I mean really, I can't, can I?
And even if I could, there's no place to do it, right?
Except there is, there's always a way to contribute.
I have to find a way to get back into it, (trying to avoid saying, "get back into combat.")
And although I have no confidence that matters will improve locally, things are looking genuinely hopeful in the wide world, are they not?

On one liturgy forum, a music director who, judging from her terminology, would lean toward... what's the PC way we in the music and liturgy trenches have chosen to differentiate now that we know liberal/conservative, progressive/traditional, orthopractical/ephemeraphilic aren't helpful? I digress... anyway, a music director who talks about "ensembles", "gathering songs" and "contemporary arrangements" has this to say: "I moved the ensemble from singing a gathering song to a contemporary arrangement of the introit text [including] all the alleluias–even when matched with other texts that initially seemed reflective rather than triumphal.

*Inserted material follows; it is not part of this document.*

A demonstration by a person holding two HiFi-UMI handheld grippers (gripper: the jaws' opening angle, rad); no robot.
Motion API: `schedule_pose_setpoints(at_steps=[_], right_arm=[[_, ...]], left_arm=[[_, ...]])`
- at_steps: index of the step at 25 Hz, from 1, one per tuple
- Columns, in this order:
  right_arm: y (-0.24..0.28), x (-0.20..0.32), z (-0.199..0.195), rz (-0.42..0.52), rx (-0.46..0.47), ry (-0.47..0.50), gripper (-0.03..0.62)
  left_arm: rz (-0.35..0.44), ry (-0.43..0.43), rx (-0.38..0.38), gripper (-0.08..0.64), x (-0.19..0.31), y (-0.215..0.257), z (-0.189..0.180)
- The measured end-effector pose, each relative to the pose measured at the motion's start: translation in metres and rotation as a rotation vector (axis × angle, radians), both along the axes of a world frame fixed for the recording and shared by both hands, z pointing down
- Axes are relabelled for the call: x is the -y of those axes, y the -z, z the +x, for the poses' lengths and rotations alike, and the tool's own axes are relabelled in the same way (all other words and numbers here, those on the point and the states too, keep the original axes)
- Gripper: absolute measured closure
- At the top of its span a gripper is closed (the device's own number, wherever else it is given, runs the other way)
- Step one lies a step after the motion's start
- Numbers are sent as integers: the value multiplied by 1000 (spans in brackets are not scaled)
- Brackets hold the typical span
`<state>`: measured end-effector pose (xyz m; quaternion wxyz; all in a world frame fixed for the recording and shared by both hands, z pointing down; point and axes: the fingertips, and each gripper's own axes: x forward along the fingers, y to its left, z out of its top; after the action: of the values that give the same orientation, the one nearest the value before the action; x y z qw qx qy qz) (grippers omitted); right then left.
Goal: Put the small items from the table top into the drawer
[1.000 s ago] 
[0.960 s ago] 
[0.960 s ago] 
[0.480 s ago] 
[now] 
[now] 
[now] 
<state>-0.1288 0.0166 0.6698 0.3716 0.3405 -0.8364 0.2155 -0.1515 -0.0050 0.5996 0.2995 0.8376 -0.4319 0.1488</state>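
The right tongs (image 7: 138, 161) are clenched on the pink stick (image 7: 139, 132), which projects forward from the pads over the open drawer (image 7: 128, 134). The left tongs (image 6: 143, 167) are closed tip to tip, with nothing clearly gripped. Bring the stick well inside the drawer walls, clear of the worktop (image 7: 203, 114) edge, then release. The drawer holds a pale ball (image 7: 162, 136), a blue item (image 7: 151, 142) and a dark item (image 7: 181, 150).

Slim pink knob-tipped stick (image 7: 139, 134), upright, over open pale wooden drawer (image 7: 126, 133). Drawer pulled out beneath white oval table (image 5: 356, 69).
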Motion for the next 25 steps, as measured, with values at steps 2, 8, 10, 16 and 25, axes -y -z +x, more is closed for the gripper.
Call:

The result for us has been the frequent use of “alleluia” throughout the season (always in the entrance song, frequently in a communion or offertory song)"

But on another we find this snarky, thinly-veiled insult:
"Beautiful selections ... but as for me, I would not want all that Latin every week. I'm guessing your parishioners travel for this concert style and are not all locals. To each his/her own style of worship I guess."

Oh, and this programming condemned as
"concert style" , and adjudged to too much Latin"?

It consists of English congregational hymns in place the entrance and offertory antiphons, an English responsorial psalm, congregation-friendly Latin chant Gloria and memorial acclamation, an English, (and Hebrew, of course,) a Gospel/alleluia from Respond and Acclaim, and a rousing English-language congregational recessional/sendingforth hymn.